The jet-setting couple, who wed in Franschhoek in 2005 and whose guests included former president FW de Klerk and his wife, Elita, are based in Zurich, Switzerland. Their international property portfolio includes Chalet Eugenia in the Alpine town of Klosters, frequented by the British Royal family. They also have a villa in the Cape Town suburb of Fresnaye that was recently featured on Top Billing.
“They’ve been hopping between Cape Town and Zurich,” a source told City Press. “They will probably sell the Fresnaye place now.”
Theiler is the president of the Laureus Foundation Switzerland, which runs 140 charities in 46 countries.
Gloria helped her famous brother, Errol, build his fashion empire. They had a nasty fallout in 2007 that ended in the Western Cape High Court.
Enigma House sprawls over 7 000m² of pine forest overlooking Camps Bay on the foothills of Table Mountain.

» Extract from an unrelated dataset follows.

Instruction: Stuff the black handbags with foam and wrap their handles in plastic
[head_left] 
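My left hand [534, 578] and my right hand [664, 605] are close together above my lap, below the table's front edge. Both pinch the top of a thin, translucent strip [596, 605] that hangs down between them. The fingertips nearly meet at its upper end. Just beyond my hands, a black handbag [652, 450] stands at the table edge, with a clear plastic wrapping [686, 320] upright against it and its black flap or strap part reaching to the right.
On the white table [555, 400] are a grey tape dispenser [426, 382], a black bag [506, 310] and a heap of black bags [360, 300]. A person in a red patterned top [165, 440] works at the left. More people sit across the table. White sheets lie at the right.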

Four houses were demolished to make way for the estate built by its former owner, the German businessman Francis Schnetzler.
The library offers views of the tropical pond outside
Schnetzler’s Czech wife, Veronika Schnetzlerova, is a former porn star and the house was a shrine to her past, with several naked portraits and murals in the lobby, the main bedroom and around the pool.
Schnetzler took City Press on a tour of the house last year, and showed off the “cinema room” decked out in burgundy velvet wallpaper and adorned with frescoes of women in various stages of undress.
An adjoining massage room had three light settings: “romance, sexy and nightlife”.
Enigma House was completed in 2011 and put on the market for R300 million, after which the price dropped to R179 million, then R99 million.
The Schnetzlers and their twin baby girls have moved to the Spanish Island of Ibiza.
Brendan Miller, CEO of Lew Geffen Sotheby’s on the Atlantic seaboard, says the property’s price tag was realistic, saying it was a “unique and exceptional property, and will be an incredible home for a discerning owner”.
It is not clear to what extent the new owners will alter the mansion.